Geo Week News

July 17, 2012

Where Shapeways and industry meet

07.17.12.shapeways

NEW YORK – Last month, when online 3D print-on-demand service Shapeways landed $6.2 million in funding, it might have been easy for many to dismiss the company as consumer-oriented. Sure, it’s great if you’re looking to buy a nice bracelet for your niece’s birthday, but not something that’s likely to intersect with your day-to-day business.

Right?

Don’t be so sure.

Shapeways is already doing a great deal of work with a number of different industries, said Duann Scott, head of communications for Shapeways, “we just don’t surface it that often. They don’t want to make it public. We do a lot of things for design and architecture firms, the medical industry, the automotive industry. It’s just behind the scenes. They don’t have a Shapeways shop showing their stuff.”

While consumer-focused designers might upload their designs for public display, so that others can order a print of that design, industry types simply upload a design and order a print to be delivered.

Or more than one: “We’re seeing manufacturing operations ordering 1,000 prints at a time,” said Scott.

But, as even Scott admits, firms have had access to industrial 3D printing for more than a decade. What’s changing now?

For one, an operation like Shapeways reduces costs significantly. An architecture firm looking to print out a model, for example, doesn’t have to purchase its own printer, or use a contract 3D printing operation. Scale means an architectural scale model might cost $2,000 instead of $8,000, Scott said: “We’ve dropped the price down hugely.”

Further, printing’s capabilities have recently moved significantly forward. With laser sintering, even objects with moving parts can be printed without any need for assembly. Shapeways’ demonstration piece for this, called Animaris Geneticus Parvus, can be found here, a walking contraption with 72 moving parts.

The materials have evolved as well. Shapeways can print in any number of materials, including stainless steel. Even in titanium (though this is not currently advertised on the site). And the more complex the part is, the more sense it can make to 3D print: “There’s no cost in complexity,” Scott noted, while a complex part might cost significantly more than a simple one in a typical machining operation.

Finally, 3D data capture itself is beginning to drive Shapeways’ business, though Scott admitted it is, as yet, fairly “nascent.” What 3D data capture does, he said, is remove the barrier that is 3D CAD software. While it can be confusing and take considerable skill to design something in CAD software that would be suitable for 3D printing, software that creates printable models from photogrammetry and scanning is becoming more and more common.

“Every month,” Scott said, “we have more and more people coming through who can’t model, but want to get involved with 3D printing, and now I can say, ‘Yes you can,’ and they get super excited. It’s one of the ways to reduce the barrier of entry without having to learn 3D CAD.”

He noted that by employing the Shapeways API, software applications like Tinkercad can actually print straight to Shapeways, so that people don’t even have to switch software applications to go right from design to print and have an actual object show up at their door a couple of days later. 123D Catch users can do something similar with Autodesk’s complementary 123D Make program, moving right from capture to a “print” in the form of a cardboard model.

Further, if a software program is using Shapeways’ API, they get a cut of the revenue from the prints that are ordered.

It’s not hard to imagine the benefit that might be gained from places like tourist attractions: Instead of buying a souvenir that you then have to carry around with you, you could just select a souvenir you’d like and have it printed on demand for delivery to your door when you get home. With 3D data capture, the souvenir could even be created from your own photos – imagine downloading the Eiffel Tower app triggered by a QR code, use it to take the appropriate photos, then hit the “print” button.

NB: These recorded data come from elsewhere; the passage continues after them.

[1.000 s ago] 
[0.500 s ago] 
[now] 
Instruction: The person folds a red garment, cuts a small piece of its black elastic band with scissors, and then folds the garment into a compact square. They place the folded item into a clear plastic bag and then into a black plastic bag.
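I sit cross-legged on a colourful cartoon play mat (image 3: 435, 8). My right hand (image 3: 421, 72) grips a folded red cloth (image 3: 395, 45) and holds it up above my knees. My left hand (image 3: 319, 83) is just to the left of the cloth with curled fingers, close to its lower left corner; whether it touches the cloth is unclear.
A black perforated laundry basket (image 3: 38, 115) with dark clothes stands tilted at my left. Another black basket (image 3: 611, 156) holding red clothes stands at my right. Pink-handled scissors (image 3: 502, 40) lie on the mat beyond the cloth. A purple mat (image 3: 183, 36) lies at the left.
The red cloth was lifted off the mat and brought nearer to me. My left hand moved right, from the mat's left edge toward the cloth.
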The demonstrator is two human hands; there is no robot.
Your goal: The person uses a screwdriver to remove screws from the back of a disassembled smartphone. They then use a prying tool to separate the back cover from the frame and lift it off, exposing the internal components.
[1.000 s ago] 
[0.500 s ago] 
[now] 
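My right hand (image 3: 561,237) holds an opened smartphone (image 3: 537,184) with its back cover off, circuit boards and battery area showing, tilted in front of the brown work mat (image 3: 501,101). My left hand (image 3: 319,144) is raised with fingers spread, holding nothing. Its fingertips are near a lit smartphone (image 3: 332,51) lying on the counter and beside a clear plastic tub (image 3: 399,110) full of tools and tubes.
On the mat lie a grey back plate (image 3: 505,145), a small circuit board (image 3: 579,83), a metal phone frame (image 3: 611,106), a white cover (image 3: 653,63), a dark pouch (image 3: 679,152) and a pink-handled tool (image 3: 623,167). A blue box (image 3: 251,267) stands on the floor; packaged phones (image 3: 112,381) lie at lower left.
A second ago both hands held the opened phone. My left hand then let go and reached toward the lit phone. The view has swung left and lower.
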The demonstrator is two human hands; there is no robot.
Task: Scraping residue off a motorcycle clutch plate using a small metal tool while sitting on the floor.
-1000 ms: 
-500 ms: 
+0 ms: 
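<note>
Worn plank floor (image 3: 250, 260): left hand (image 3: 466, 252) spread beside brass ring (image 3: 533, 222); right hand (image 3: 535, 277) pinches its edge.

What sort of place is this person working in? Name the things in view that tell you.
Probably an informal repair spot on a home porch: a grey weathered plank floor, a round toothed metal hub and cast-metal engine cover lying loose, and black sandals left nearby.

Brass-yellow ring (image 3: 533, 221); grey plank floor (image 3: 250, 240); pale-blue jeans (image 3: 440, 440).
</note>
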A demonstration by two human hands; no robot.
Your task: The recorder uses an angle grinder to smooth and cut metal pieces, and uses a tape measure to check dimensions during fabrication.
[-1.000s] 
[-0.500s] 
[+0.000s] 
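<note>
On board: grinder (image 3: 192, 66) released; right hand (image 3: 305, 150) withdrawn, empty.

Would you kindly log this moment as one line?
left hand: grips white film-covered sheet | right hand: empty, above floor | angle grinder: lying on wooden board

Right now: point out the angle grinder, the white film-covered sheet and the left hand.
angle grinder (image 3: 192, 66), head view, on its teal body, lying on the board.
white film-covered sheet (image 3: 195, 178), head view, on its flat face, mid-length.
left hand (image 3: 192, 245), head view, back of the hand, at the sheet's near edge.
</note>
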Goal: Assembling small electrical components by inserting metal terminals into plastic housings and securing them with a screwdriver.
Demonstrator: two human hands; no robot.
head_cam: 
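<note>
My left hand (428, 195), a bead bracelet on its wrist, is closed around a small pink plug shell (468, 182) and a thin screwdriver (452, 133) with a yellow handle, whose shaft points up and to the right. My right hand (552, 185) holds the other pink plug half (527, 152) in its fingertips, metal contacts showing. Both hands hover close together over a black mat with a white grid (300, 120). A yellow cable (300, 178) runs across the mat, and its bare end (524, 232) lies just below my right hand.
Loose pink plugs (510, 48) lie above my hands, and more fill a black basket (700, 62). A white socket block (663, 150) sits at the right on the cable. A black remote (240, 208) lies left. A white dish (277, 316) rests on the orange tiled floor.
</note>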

Scott said Shapeways is even working on “little devices” that would capture and make 3D objects without having to have any modeling experience.

Shapeways has the capital to do the R&D, and the consumer interest in 3D printing that’s currently exploding, and data capture is likely to a be a big part of their future plans.

“I see people who’ve learned to model will continue to model,” Scott said, “but people coming to it for the first time will adapt really quickly to scanning, because people are used to taking photographs. But to learn to 3D model you have to really think about how to approach an object … it’s not that simple.”